Glomerular Basement membrane consists of laminin, Type 4 collagen, heparan sulfate proteoglycan and nidogen. Type 4 collagen is generally composed of Gly-X-Y amino acids rich in six alpha chains (alpha 1-6) that gives type 4 collagen a trimeric shape. The nascent GBM is made up of alpha 1 and 2 initially, then alpha 3-4 trimers are secreted after glomerular capillaries formation which becomes the major component of type 4 collagen and giving the GBM its stability.[1]

Pathology

Heterozygous mutation in COL4A3 and COL4A4 gene is responsible for causing autosomal dominant pattern of 40-50% of Thin basement membrane disease in which people have defective alpha 3, alpha 4 , alpha 5 chains. [1] And heterozygous mutation in COL4A5 gene in X-chromosome may cause Thin basement mamebrane disease in female.

Genetics

Thin basement membrane disease is an inherited pattern disease affecting successive generations. It may be due to-

  • Autosomal dominant inheritance due to heterozygous mutation in COL4A3 and COL4A4 gene
  • Heterozygous mutation in COL4A5 gene in X-chromosome causing Thin basement membrane like disease in female
  • 'De novo' mutation.[2]

Associated condition

Condition associated with Thin basement membrane disease include:

  • Alport syndrome

Alport syndrome is caused by homozygous or heterozygous mutation of both or either COL4A3, COL4A4 and COL4A5 gene, thus 36% of cases of TBMN with COL4A3, COL4A4 mutation are shown to be associated with Alport Syndrome.[3]

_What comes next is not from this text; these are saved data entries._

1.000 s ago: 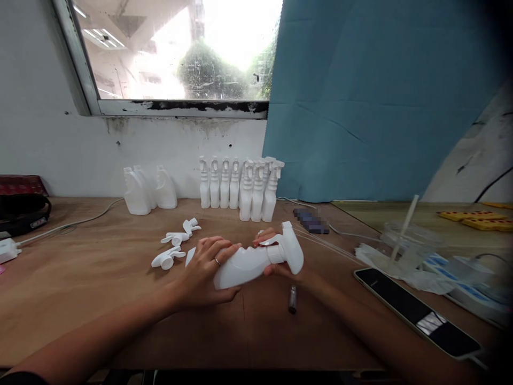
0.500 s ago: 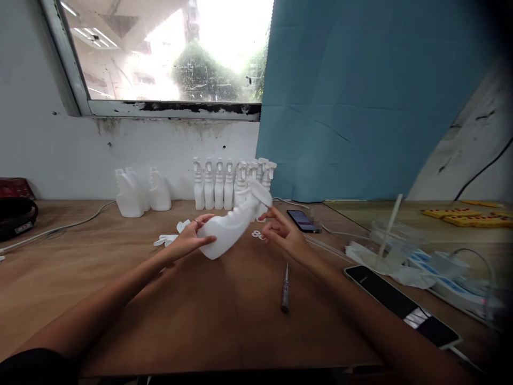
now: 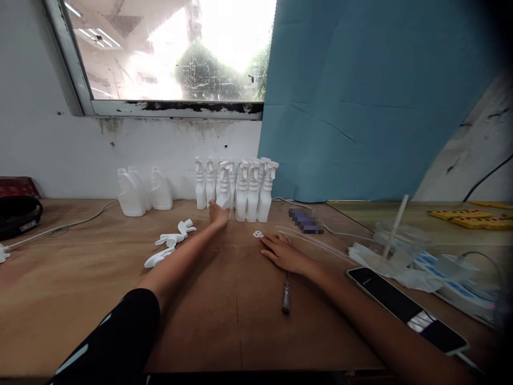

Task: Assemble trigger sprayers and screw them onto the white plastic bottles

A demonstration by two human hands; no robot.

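Note:
My left hand (image 3: 218,214) reaches far forward and grips a white spray bottle (image 3: 223,188) standing upright among the row of assembled spray bottles (image 3: 252,190) by the wall. My right hand (image 3: 282,251) lies flat and open on the wooden table (image 3: 224,321), fingers stretched out, holding nothing. A small white ring-like piece (image 3: 258,234) lies just beyond its fingertips. A small screwdriver (image 3: 286,292) lies close to my right wrist.
Capless white bottles (image 3: 138,193) stand at the back left. Loose trigger heads (image 3: 170,243) lie left of my arm. Thin dip tubes (image 3: 316,243), two phones (image 3: 406,310) (image 3: 306,220), plastic bags (image 3: 401,251) and yellow pieces (image 3: 465,218) are on the right. A black device (image 3: 18,211) with a cable is far left.
My left hand carried the assembled spray bottle from the table's middle forward and stood it in the row. My right hand let go and dropped flat onto the table.

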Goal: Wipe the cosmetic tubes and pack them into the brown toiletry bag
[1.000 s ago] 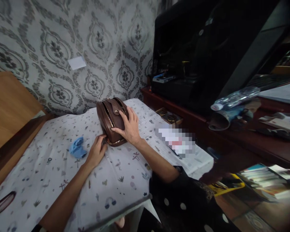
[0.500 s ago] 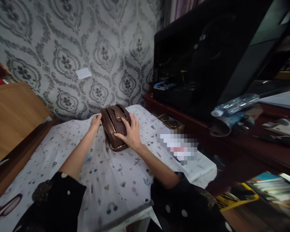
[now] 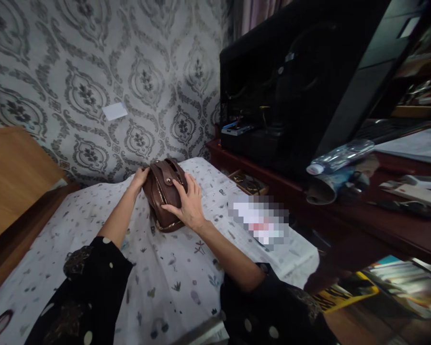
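Note:
A brown leather handbag point(image 3: 167, 194) with gold zips and a snap tab lies on the patterned white cloth point(image 3: 179, 282). My left hand point(image 3: 140, 179) grips its left side, fingers curled and partly hidden behind the bag. Across the bag's right side lies my right hand point(image 3: 190, 203), thumb on the near face and fingers spread over the top, holding it. The zip beside the tab looks parted, but what is inside cannot be seen.
A large black television point(image 3: 287, 86) stands on a dark red desk to the right. Near it are a plastic bottle point(image 3: 341, 157) and a small box point(image 3: 247, 183). A blurred-out item point(image 3: 260, 220) lies on the cloth. A wooden panel point(image 3: 19, 172) rises at left.
The view has turned slightly right, so the surroundings sit further left. The bag looks tilted a little differently, its tab turned toward the left. Both hands stay on it.

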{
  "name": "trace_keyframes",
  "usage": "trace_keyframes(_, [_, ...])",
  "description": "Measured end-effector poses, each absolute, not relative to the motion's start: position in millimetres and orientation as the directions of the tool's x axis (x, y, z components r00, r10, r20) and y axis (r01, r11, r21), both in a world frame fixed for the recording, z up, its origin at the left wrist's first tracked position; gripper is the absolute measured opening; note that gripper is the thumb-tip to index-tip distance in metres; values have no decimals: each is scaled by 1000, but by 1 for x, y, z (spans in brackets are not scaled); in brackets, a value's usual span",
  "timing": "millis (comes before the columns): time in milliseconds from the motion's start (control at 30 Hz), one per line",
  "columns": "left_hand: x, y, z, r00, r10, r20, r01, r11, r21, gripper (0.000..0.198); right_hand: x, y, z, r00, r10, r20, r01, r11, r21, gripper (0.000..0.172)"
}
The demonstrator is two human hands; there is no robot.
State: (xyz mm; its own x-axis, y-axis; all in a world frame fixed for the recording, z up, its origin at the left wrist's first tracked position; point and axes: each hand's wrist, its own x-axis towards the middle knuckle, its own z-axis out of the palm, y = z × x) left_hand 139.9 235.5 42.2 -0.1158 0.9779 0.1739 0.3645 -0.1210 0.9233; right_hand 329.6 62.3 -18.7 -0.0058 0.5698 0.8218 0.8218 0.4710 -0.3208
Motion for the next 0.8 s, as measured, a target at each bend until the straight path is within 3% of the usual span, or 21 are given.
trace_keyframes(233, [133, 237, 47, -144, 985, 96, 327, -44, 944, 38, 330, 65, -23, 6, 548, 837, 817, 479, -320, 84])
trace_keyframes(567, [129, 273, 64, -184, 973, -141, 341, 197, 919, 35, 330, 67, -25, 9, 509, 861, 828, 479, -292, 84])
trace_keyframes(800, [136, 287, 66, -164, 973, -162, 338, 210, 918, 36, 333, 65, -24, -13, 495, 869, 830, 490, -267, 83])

Gross pathology Microscopic pathology

References

  1. 1.0 1.1 Miner JH (May 2012). "The glomerular basement membrane". Exp. Cell Res. 318 (9): 973–8. doi:10.1016/j.yexcr.2012.02.031. PMC 3334451. PMID 22410250.
  2. Rana K, Wang YY, Buzza M, Tonna S, Zhang KW, Lin T, Sin L, Padavarat S, Savige J (May 2005). "The genetics of thin basement membrane nephropathy". Semin. Nephrol. 25 (3): 163–70. doi:10.1016/j.semnephrol.2005.01.008. PMID 15880327.
  3. Buzza M, Wilson D, Savige J (May 2001). "Segregation of hematuria in thin basement membrane disease with haplotypes at the loci for Alport syndrome". Kidney Int. 59 (5): 1670–6. doi:10.1046/j.1523-1755.2001.0590051670.x. PMID 11318937.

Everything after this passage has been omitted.